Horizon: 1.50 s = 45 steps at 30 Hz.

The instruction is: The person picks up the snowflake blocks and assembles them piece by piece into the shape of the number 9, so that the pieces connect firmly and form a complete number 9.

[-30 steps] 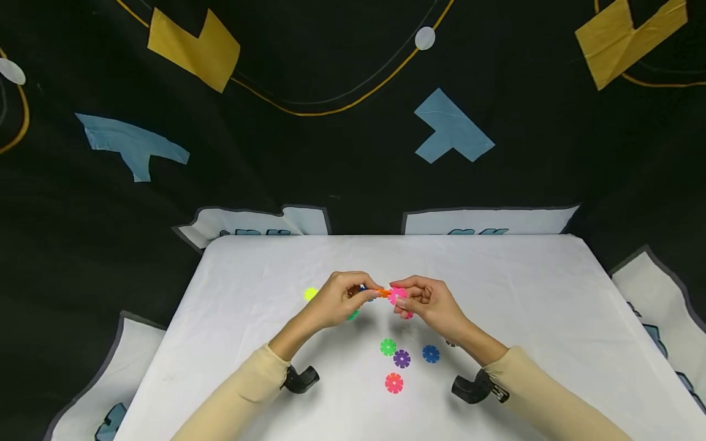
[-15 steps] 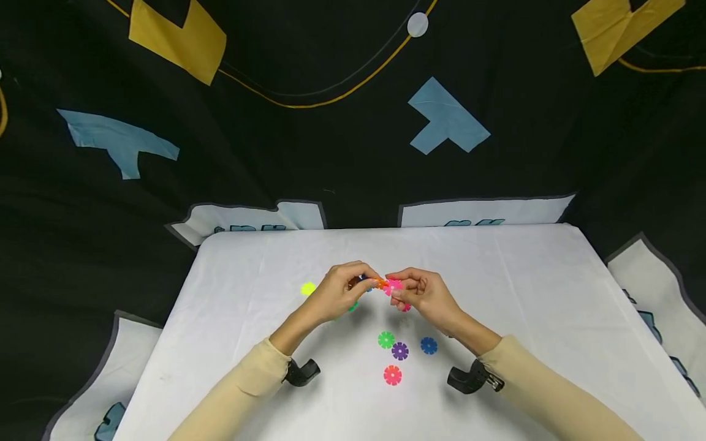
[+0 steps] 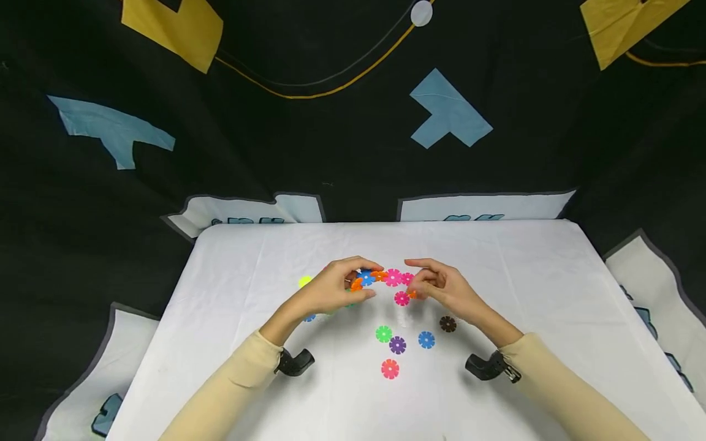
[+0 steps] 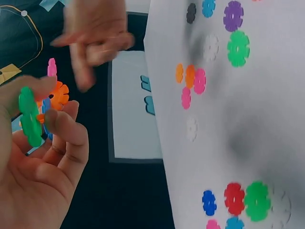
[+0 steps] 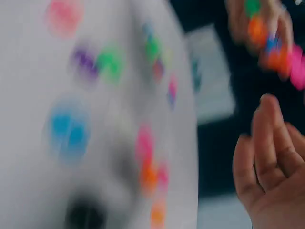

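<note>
My left hand [image 3: 331, 289] pinches a short chain of interlocked notched plastic discs above the table. In the left wrist view its green disc [image 4: 30, 117] stands near the thumb, with a blue disc [image 4: 46, 114], an orange disc [image 4: 59, 95] and a pink disc [image 4: 52, 67] linked beyond. From the head, that pink disc [image 3: 393, 277] is the chain's right end. My right hand [image 3: 449, 286] is a little to the right, holding nothing, its fingers loosely extended in the blurred right wrist view. Loose pink [image 3: 402, 298] and orange discs [image 3: 412, 294] lie below it.
On the white tabletop [image 3: 248, 263] lie more loose discs: green [image 3: 383, 334], purple [image 3: 397, 345], blue [image 3: 426, 340], brown [image 3: 448, 324] and coral [image 3: 390, 369]. A yellow disc [image 3: 305, 281] and several others lie around the left hand. Dark cloth [image 3: 353, 159] hangs behind the table.
My right hand has let go of the pink disc and drawn back to the right. The pink disc stays on the chain in my left hand. The head view has tilted slightly.
</note>
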Motion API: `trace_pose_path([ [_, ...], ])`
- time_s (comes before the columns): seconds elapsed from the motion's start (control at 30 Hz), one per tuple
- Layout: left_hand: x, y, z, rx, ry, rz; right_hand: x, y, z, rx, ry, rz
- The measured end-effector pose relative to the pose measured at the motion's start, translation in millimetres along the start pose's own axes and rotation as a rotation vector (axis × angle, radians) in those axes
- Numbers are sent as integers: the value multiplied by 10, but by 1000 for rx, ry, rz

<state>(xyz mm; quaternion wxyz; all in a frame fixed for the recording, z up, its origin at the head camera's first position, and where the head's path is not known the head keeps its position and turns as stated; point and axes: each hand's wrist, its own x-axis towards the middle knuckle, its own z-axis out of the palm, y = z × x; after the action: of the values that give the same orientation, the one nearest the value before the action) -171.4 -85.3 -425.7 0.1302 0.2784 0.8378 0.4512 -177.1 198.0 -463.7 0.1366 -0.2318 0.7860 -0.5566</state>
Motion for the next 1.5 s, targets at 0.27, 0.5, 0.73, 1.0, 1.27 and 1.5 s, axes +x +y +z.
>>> trace_pose_path([
  [0.27,24,46,-31,66,6,32,-385,726,-296,-597,0,29],
  [0.5,6,50,-29,75,14,15,-376,820,-214,-698,52,-43],
  [0.73,-44,5,-77,79,55,-28,-268,768,-177,-707,14,-78],
  [1.0,-76,-47,-41,92,41,-69,-375,769,-258,-708,-25,-42],
  [1.27,-3,-42,36,118,75,-41,-441,757,-260,-640,-67,-3],
  [1.5,38,-46,90,-5,79,-71,-349,459,-129,-371,17,-91],
])
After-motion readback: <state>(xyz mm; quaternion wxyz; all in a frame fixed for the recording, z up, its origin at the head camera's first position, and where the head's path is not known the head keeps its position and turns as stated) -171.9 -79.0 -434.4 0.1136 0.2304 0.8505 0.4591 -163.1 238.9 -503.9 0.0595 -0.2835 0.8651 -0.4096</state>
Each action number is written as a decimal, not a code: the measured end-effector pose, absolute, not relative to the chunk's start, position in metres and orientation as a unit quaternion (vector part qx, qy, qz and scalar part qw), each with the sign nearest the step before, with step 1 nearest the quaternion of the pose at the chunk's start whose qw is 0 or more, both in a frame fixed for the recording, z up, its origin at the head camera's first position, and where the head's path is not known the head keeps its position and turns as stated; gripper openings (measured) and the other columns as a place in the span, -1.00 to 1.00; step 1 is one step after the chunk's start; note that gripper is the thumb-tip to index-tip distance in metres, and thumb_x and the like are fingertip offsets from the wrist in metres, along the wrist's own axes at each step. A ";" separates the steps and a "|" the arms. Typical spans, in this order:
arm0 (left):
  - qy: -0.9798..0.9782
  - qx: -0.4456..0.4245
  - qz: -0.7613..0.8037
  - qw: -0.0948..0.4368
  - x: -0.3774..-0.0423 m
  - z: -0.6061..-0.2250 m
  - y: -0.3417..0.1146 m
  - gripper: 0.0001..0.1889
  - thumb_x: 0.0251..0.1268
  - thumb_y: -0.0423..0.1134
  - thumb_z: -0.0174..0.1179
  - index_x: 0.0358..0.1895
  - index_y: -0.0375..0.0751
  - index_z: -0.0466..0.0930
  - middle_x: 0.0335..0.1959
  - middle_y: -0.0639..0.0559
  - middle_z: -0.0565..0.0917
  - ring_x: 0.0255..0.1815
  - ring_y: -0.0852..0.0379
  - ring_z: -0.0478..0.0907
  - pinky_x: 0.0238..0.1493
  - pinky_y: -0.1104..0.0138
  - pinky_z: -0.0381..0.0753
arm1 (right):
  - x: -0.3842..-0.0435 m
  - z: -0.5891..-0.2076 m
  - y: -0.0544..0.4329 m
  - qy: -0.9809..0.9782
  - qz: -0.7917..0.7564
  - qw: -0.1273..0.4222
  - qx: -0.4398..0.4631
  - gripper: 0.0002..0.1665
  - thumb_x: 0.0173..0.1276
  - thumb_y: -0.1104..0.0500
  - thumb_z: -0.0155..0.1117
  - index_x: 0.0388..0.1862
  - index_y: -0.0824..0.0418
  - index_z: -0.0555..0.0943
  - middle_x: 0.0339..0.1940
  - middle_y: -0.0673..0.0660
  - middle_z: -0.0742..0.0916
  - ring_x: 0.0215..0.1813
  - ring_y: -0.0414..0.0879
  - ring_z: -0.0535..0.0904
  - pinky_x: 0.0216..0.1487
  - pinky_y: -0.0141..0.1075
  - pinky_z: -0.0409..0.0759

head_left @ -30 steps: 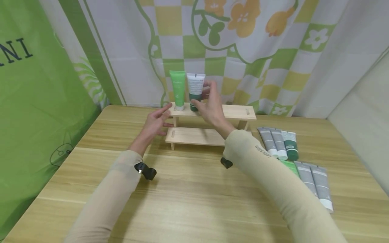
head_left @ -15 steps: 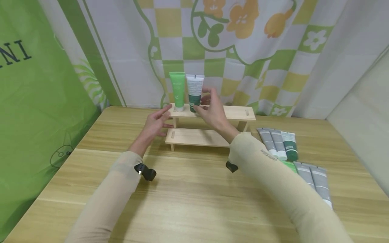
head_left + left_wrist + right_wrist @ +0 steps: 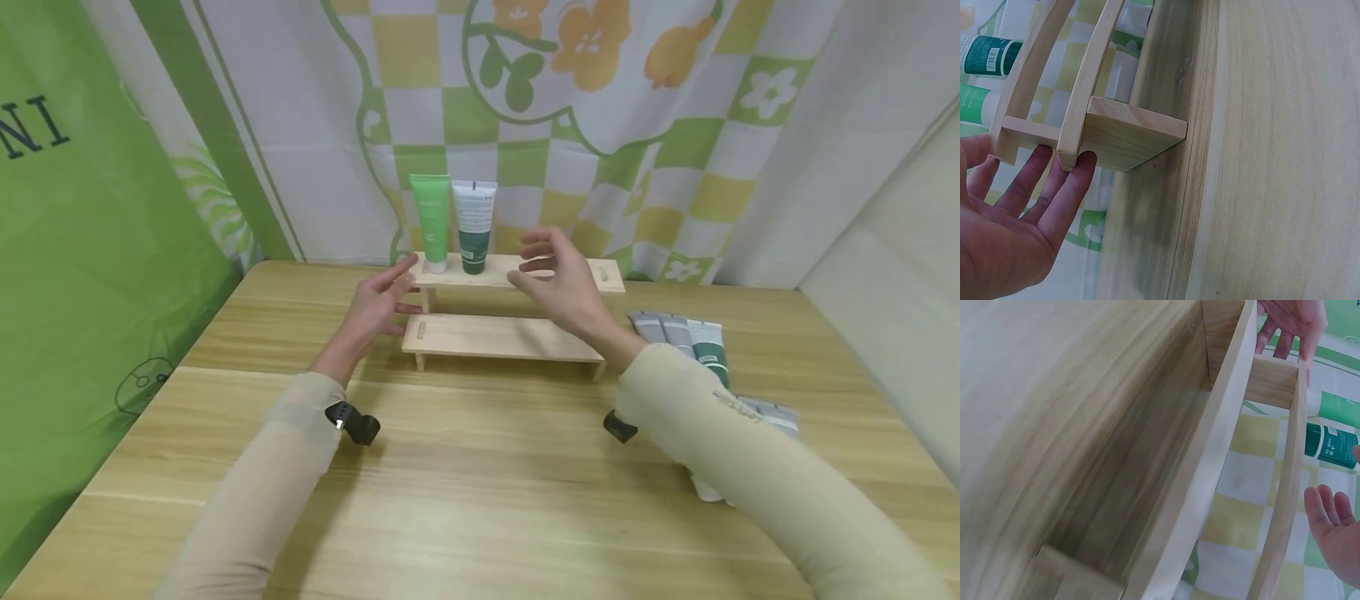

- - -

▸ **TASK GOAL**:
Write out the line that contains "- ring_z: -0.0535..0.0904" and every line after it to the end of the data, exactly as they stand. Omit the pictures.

▸ **THE COMPLETED TASK**:
  - ring_z: -0.0535..0.0904
  - pinky_x: 0.0216..0.1487
  - pinky_y: -0.0141..0.1075
  - pinky_z: -0.0409..0.0759

head_left @ -30 steps: 
head_left @ -15 steps: 
head_left + left_wrist + right_wrist @ +0 steps: 

There is no additional output for this exercise.